Find where the ingestion pipeline detects parent entity changes and marks discussion documents dirty. Add the same logic for note documents:

-- When an issue's title or labels change, mark all its non-system notes dirty
INSERT INTO dirty_sources (source_type, source_id, queued_at)
SELECT 'note', n.id, ?1
FROM notes n
JOIN discussions d ON n.discussion_id = d.id
WHERE d.issue_id = ?2 AND n.is_system = 0
ON CONFLICT(source_type, source_id) DO UPDATE SET
  queued_at = excluded.queued_at,
  attempt_count = 0

Same pattern for MR parent changes. The exact integration point depends on how the existing discussion dirty-marking works — it should be adjacent to that code.

Note on deletion handling: Note deletion is handled by two complementary mechanisms:

  1. Immediate propagation (Work Chunk 0B): When sweep deletes stale notes, documents and dirty_sources entries are cleaned up in the same transaction. No stale search results.
  2. Eventual consistency (generate-docs --full): For edge cases where a note was deleted outside the normal sweep path, the full rebuild catches orphaned documents since the note row no longer exists and extract_note_document() returns None -> document deleted.

No additional deletion logic is needed beyond Work Chunk 0B + the existing regenerator orphan cleanup.


Work Chunk 2H: Backfill Existing Notes After Upgrade (Migration 024)

Files: migrations/024_note_dirty_backfill.sql, src/core/db.rs

Depends on: Work Chunk 2A (migration 023 must exist so dirty_sources accepts source_type='note')

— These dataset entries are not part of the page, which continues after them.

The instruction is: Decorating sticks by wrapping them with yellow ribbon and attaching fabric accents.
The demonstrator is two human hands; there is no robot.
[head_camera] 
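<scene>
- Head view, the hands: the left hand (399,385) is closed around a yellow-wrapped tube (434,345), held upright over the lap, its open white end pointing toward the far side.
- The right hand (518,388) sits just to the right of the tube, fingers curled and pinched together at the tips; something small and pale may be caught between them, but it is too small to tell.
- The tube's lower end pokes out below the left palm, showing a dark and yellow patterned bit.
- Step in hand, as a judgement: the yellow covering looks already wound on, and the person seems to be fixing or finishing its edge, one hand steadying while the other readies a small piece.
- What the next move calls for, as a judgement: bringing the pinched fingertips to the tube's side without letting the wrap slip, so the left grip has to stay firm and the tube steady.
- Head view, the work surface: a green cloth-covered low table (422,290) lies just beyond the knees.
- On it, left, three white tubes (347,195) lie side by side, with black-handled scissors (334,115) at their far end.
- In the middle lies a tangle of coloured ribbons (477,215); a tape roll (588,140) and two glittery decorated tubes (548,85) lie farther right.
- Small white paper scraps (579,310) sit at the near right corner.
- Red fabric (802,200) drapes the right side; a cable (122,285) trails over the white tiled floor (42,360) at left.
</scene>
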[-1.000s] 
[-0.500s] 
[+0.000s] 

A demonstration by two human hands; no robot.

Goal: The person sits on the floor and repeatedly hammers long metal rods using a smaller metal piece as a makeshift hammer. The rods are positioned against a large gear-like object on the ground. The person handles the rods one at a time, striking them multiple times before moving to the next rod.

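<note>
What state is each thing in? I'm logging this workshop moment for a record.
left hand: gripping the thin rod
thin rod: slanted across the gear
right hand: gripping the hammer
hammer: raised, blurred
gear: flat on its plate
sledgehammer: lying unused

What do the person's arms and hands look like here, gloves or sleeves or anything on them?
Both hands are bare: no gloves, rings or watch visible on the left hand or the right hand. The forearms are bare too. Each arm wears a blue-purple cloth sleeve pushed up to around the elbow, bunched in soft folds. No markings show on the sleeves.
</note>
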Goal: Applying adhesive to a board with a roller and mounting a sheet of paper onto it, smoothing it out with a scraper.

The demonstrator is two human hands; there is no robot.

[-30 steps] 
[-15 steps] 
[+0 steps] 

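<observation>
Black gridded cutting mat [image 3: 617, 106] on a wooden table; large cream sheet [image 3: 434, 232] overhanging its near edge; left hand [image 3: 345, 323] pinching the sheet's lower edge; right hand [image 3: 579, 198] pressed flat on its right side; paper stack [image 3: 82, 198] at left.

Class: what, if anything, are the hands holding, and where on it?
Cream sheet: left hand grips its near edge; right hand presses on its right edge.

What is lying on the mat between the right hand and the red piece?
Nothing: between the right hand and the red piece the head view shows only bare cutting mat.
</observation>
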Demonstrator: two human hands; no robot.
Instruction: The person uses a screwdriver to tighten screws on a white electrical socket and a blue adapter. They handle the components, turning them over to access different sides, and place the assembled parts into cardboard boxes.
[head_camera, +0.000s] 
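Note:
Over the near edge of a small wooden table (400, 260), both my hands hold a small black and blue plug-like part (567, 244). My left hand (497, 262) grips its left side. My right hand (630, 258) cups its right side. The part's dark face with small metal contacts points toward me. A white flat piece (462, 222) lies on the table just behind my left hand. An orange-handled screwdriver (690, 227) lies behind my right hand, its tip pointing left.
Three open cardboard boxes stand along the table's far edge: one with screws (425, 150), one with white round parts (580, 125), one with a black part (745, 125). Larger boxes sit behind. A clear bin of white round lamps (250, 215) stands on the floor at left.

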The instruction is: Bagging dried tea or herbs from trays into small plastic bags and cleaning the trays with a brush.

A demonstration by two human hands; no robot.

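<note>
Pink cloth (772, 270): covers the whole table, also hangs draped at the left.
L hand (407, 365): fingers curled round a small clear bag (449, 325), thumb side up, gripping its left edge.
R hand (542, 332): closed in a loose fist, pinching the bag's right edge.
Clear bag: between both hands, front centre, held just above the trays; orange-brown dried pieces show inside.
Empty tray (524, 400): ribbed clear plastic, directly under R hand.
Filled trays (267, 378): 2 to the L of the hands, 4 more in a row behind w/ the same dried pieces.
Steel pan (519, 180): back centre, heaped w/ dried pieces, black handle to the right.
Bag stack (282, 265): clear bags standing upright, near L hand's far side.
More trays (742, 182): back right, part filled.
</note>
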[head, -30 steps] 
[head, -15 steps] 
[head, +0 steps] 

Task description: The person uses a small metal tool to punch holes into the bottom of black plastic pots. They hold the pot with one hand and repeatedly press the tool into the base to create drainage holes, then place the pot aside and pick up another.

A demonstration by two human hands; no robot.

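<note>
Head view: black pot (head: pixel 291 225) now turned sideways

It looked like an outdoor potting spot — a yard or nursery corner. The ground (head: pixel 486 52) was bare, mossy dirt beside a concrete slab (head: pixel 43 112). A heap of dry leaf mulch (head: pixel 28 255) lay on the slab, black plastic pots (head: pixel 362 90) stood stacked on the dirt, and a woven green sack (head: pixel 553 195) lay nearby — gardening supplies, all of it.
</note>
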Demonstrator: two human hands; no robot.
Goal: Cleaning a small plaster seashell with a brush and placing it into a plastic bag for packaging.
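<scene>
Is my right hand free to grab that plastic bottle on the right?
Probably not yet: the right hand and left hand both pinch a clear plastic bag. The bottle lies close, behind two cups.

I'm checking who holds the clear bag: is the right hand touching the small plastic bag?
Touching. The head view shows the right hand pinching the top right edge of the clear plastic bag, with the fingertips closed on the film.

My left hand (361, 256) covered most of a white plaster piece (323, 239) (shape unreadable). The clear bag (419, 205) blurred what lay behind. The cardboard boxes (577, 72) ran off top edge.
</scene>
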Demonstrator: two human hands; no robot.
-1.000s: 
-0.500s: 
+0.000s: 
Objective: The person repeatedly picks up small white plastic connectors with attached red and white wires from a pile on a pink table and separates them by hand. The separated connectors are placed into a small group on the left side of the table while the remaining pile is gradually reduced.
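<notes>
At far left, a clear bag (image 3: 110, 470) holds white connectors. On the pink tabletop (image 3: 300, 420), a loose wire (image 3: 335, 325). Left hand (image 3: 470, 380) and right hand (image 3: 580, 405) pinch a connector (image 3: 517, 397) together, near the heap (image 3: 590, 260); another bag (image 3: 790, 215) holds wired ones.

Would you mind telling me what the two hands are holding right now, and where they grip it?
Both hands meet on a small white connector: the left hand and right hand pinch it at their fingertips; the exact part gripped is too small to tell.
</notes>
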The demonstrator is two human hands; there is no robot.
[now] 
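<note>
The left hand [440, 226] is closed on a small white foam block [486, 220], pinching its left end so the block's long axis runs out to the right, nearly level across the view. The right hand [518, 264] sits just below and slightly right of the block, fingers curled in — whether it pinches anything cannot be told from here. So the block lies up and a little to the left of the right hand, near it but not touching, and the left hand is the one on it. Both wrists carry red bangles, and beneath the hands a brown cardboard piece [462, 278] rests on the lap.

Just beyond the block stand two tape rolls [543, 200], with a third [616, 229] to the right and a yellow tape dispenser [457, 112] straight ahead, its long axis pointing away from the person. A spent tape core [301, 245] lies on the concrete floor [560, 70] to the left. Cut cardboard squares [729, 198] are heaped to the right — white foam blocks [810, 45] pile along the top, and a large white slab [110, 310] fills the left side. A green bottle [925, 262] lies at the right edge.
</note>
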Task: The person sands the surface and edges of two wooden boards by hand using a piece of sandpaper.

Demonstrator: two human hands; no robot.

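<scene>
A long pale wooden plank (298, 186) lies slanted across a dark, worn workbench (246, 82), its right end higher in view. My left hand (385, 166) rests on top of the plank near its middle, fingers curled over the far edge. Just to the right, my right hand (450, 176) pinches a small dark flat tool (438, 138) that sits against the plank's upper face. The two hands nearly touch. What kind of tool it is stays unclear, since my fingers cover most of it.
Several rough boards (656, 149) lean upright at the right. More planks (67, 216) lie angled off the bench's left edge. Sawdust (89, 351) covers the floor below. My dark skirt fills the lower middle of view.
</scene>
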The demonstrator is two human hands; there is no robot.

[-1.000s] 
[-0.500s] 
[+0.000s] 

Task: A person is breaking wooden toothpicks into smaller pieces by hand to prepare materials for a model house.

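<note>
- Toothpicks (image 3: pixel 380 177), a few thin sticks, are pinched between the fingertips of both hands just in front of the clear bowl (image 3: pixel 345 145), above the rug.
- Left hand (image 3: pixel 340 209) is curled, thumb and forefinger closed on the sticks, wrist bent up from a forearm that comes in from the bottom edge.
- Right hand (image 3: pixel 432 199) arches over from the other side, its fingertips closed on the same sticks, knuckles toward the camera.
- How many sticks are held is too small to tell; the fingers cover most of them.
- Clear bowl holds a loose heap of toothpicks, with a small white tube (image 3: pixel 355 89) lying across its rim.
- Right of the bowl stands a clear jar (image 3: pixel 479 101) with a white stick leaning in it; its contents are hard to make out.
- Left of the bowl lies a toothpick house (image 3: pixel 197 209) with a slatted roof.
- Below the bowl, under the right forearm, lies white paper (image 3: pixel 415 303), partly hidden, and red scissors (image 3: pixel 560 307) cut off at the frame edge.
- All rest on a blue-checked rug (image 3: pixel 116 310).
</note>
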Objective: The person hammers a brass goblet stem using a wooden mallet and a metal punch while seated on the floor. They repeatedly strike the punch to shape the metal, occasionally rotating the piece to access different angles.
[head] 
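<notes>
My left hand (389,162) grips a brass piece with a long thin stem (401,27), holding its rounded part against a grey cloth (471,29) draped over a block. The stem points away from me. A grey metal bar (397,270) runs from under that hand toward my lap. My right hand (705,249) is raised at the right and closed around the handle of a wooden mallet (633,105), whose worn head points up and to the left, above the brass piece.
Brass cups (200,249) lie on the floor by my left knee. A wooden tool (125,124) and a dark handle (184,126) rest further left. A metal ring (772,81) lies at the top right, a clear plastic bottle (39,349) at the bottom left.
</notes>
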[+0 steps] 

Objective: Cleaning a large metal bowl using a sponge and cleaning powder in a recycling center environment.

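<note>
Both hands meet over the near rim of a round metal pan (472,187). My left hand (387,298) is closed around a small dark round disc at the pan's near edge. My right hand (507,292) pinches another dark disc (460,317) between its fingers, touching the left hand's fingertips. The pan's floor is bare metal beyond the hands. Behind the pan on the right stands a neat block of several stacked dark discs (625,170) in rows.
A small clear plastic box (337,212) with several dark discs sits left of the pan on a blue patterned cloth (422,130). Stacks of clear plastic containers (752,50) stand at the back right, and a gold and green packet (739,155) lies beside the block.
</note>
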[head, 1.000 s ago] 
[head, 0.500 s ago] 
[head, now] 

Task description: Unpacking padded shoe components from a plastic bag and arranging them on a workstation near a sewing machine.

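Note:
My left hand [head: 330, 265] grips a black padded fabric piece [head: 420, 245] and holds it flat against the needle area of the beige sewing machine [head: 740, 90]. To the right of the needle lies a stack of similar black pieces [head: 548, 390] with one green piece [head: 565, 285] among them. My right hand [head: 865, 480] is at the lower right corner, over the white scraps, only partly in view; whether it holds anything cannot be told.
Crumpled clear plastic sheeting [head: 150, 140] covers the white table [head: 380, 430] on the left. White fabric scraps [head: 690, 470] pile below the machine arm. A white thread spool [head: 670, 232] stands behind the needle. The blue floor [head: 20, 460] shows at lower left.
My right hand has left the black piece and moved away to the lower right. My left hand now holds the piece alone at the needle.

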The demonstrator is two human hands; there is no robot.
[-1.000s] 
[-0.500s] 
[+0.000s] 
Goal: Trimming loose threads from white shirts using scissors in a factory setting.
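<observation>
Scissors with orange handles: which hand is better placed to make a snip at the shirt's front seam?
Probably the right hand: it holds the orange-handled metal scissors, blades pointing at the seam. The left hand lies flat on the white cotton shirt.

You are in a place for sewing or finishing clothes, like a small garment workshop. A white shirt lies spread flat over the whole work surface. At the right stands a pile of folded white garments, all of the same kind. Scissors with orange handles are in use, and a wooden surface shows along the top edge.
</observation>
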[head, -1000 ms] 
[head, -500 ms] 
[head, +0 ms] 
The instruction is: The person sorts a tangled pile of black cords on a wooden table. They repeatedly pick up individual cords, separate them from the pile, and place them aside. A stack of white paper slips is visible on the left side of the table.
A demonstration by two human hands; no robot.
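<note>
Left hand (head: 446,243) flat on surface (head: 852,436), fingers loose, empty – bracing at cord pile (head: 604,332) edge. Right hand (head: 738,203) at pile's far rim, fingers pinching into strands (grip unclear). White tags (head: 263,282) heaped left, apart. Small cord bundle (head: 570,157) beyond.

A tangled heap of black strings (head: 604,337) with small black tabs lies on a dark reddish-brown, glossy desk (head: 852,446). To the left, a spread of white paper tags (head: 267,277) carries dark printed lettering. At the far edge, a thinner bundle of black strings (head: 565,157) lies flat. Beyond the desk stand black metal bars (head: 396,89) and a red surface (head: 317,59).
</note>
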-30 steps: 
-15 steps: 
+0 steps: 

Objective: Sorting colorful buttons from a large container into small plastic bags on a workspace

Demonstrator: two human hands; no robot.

Context: When a user upgrades to a version with note document support, existing notes in the database have no corresponding documents. Without a backfill, only notes that change after the upgrade would get documents — historical notes remain invisible to search. This migration seeds all existing non-system notes into the dirty queue so the next generate-docs run creates documents for them.

Tests to Write First

#[test]
fn test_migration_024_backfills_existing_notes() {
    let conn = create_connection(Path::new(":memory:")).unwrap();
    // Run migrations up through 023
    // Insert: project, issue, discussion, 5 non-system notes, 2 system notes
    // Run migration 024
    // Assert: dirty_sources contains 5 entries with source_type = 'note'
    // Assert: system notes are NOT in dirty_sources
}

#[test]
fn test_migration_024_idempotent_with_existing_documents() {
    let conn = create_connection(Path::new(":memory:")).unwrap();
    // Run all migrations including 024
    // Insert: project, issue, discussion, 3 non-system notes
    // Create note documents for 2 of 3 notes (simulate partial state)
    // Re-run the backfill SQL manually
    // Assert: only the 1 note without a document is in dirty_sources
    // Assert: ON CONFLICT DO NOTHING prevents duplicates
}

#[test]
fn test_migration_024_skips_notes_already_in_dirty_queue() {
    let conn = create_connection(Path::new(":memory:")).unwrap();
    // Run all migrations
    // Insert note and manually add to dirty_sources
    // Re-run backfill SQL
    // Assert: no duplicate entries (ON CONFLICT DO NOTHING)
}

Implementation

Migration SQL (migrations/024_note_dirty_backfill.sql):

-- Backfill: seed all existing non-system notes into the dirty queue
-- so the next generate-docs run creates documents for them.
-- Uses LEFT JOIN to skip notes that already have documents (idempotent).
-- ON CONFLICT DO NOTHING handles notes already in the dirty queue.
INSERT INTO dirty_sources (source_type, source_id, queued_at)
SELECT 'note', n.id, CAST(strftime('%s', 'now') AS INTEGER) * 1000
FROM notes n
LEFT JOIN documents d
  ON d.source_type = 'note' AND d.source_id = n.id
WHERE n.is_system = 0 AND d.id IS NULL
ON CONFLICT(source_type, source_id) DO NOTHING;

Register in src/core/db.rs:

Add to the MIGRATIONS array (after migration 023):

(
    "024",
    include_str!("../../migrations/024_note_dirty_backfill.sql"),
),

Note: This is a data-only migration — no schema changes. It's safe to run on empty databases (no notes = no-op). On databases with existing notes, it queues them for document generation on the next lore generate-docs or lore sync run.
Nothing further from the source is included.